▸ **ABOUT THIS EXERCISE**
Up to and including the line with "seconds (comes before", output the records exactly as they appear.

Extracted data entries:
--- START ---
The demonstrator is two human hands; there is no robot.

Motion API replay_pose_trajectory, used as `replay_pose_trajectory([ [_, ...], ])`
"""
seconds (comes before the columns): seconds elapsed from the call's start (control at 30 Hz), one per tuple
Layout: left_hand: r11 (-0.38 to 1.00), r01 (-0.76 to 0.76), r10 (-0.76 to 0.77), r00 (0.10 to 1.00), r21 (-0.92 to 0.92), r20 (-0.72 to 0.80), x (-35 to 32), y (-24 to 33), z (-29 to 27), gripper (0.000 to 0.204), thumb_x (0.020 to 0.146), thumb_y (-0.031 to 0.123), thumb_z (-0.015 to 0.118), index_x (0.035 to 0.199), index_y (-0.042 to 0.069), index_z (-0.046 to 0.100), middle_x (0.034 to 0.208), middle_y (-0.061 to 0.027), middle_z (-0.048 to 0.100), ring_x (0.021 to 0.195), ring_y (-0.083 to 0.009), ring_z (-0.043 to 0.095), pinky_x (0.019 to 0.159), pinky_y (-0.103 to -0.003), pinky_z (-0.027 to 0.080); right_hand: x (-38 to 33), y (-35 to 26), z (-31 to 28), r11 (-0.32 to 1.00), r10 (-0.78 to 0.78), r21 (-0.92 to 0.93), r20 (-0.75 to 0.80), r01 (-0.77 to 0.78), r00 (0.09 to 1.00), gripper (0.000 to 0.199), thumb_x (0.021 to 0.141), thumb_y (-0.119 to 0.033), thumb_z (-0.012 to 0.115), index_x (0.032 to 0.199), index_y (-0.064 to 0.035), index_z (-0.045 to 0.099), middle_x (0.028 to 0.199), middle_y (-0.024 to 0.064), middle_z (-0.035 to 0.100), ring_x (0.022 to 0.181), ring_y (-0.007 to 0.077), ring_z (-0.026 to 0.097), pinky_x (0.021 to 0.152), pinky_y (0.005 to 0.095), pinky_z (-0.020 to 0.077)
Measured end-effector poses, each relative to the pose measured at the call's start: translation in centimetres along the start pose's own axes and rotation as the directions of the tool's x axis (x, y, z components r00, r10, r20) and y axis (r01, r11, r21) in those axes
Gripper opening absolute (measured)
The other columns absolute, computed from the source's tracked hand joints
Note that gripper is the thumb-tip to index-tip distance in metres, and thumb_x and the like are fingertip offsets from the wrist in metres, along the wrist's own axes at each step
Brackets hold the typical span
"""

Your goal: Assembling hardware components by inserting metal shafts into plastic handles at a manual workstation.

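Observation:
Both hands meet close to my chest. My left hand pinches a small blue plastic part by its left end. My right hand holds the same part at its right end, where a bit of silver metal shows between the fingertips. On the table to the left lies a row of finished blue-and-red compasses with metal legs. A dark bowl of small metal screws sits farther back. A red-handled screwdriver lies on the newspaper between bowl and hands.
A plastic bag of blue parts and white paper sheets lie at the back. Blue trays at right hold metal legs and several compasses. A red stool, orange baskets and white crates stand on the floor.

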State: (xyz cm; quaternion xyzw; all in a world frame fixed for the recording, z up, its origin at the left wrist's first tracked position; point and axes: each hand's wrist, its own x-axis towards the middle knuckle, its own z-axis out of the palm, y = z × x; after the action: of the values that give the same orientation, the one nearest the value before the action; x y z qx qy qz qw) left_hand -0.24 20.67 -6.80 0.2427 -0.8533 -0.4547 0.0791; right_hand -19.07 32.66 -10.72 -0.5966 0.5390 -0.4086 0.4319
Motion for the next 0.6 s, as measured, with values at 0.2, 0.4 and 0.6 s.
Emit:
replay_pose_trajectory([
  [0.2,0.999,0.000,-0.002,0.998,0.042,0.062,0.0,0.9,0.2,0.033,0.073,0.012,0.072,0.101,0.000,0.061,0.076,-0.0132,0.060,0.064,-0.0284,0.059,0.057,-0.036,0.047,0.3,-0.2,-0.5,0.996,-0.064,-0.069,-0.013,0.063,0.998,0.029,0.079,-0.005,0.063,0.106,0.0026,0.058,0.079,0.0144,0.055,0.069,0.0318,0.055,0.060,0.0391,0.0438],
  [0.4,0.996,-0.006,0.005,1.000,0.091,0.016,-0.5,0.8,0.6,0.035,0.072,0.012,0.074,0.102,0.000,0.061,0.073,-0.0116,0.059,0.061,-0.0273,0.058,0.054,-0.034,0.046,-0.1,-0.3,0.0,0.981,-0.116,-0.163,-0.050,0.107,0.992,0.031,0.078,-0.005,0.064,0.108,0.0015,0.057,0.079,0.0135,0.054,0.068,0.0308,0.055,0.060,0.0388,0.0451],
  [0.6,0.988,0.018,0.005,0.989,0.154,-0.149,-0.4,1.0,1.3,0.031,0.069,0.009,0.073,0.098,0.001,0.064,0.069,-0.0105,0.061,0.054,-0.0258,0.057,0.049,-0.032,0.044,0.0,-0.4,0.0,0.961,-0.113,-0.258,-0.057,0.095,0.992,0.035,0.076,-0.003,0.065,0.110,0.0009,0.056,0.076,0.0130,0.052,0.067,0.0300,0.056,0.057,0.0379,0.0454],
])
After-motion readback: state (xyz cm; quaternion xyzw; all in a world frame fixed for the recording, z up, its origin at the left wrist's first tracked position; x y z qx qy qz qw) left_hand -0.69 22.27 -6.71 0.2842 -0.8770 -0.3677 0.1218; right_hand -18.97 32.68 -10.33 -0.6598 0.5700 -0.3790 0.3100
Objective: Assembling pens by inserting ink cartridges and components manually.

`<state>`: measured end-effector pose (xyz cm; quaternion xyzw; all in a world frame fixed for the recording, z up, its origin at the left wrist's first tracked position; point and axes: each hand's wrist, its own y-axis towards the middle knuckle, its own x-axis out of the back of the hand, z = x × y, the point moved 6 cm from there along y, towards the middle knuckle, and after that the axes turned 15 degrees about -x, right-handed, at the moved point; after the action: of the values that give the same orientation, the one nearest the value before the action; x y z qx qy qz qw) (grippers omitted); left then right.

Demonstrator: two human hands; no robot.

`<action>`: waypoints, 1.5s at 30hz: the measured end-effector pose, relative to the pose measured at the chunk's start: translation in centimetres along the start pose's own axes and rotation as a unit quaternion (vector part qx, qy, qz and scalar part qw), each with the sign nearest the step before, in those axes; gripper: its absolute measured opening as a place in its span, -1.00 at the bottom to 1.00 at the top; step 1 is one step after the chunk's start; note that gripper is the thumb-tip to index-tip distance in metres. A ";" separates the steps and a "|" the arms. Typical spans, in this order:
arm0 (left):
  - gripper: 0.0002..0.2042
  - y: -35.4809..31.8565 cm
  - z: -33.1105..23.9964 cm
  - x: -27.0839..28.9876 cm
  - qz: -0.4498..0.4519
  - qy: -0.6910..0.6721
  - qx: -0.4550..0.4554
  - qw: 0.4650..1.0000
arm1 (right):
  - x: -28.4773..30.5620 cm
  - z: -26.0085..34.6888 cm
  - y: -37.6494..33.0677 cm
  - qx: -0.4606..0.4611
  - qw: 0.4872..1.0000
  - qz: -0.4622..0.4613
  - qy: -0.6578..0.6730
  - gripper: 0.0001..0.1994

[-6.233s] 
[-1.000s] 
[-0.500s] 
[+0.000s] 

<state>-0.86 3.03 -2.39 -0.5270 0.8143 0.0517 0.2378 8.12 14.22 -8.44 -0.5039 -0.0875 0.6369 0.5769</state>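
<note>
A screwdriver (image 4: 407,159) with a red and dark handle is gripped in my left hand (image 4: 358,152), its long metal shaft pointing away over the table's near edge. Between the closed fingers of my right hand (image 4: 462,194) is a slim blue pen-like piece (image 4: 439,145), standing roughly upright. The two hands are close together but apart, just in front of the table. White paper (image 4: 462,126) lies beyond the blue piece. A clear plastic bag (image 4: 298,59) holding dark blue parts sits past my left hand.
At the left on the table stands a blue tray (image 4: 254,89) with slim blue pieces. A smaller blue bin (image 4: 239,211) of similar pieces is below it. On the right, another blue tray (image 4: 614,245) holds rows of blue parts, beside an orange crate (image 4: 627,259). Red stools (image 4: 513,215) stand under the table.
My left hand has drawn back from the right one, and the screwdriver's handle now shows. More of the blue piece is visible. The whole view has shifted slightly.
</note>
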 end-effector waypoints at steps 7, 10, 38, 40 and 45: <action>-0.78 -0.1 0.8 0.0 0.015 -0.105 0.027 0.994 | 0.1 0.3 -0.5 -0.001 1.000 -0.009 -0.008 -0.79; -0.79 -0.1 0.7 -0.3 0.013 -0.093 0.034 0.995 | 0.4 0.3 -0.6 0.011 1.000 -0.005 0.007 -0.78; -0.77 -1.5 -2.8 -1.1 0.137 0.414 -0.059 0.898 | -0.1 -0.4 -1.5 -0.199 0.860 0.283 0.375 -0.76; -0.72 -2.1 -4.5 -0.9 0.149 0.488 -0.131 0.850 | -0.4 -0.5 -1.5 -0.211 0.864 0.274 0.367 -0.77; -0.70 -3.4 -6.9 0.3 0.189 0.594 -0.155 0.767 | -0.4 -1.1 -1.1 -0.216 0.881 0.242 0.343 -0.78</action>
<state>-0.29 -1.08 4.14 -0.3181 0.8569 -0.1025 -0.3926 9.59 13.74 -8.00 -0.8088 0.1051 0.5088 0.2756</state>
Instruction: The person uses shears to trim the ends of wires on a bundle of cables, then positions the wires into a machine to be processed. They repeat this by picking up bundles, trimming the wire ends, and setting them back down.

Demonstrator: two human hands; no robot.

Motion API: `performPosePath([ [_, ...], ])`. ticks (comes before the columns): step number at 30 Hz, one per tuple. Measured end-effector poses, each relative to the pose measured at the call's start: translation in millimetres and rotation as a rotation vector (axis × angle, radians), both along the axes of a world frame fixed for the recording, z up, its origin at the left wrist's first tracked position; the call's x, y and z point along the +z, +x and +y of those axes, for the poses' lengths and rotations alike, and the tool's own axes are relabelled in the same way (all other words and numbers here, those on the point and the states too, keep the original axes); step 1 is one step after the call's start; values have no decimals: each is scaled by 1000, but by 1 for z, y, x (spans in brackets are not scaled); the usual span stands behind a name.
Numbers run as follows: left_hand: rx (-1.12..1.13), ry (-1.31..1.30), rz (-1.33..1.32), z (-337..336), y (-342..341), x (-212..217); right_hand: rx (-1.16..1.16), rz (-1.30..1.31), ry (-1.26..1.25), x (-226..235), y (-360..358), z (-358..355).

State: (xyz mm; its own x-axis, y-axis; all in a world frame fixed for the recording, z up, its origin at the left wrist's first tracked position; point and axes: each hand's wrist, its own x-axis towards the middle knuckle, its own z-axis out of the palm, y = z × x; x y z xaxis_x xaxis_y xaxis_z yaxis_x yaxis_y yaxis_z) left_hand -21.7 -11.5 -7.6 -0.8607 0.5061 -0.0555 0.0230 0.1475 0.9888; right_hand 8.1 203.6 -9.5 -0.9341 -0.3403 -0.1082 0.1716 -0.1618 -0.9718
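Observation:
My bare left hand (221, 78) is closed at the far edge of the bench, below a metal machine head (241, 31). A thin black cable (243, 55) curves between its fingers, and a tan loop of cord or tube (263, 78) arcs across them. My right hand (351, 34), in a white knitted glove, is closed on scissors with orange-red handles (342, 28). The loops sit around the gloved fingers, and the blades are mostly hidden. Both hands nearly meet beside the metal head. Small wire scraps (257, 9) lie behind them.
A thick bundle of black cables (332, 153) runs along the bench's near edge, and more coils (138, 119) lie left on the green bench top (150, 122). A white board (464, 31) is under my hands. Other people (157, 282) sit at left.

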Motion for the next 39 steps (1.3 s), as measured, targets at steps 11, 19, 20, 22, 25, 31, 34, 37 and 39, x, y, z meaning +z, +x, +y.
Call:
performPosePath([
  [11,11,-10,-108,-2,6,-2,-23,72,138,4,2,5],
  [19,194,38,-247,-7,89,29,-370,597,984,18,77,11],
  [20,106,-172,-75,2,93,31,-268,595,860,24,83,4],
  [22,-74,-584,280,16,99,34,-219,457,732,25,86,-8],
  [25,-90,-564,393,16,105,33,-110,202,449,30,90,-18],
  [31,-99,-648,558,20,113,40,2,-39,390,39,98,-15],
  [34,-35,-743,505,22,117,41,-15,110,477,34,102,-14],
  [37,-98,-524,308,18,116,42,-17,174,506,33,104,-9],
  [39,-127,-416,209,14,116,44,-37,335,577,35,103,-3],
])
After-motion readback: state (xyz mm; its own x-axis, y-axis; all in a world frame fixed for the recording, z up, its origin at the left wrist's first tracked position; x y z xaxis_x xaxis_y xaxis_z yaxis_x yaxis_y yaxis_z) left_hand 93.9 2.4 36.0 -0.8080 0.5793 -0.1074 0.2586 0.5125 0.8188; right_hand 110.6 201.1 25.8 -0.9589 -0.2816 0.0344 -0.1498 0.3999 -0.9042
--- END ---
▸ **EXERCISE RESULT**
The demonstrator is two human hands; there is no robot.

Motion API replay_pose_trajectory, used as `replay_pose_trajectory([ [_, ...], ])`
"""
seconds (comes before the columns): seconds elapsed from the call's start (control at 30 Hz), one per tuple

Nothing else is needed to finish the exercise.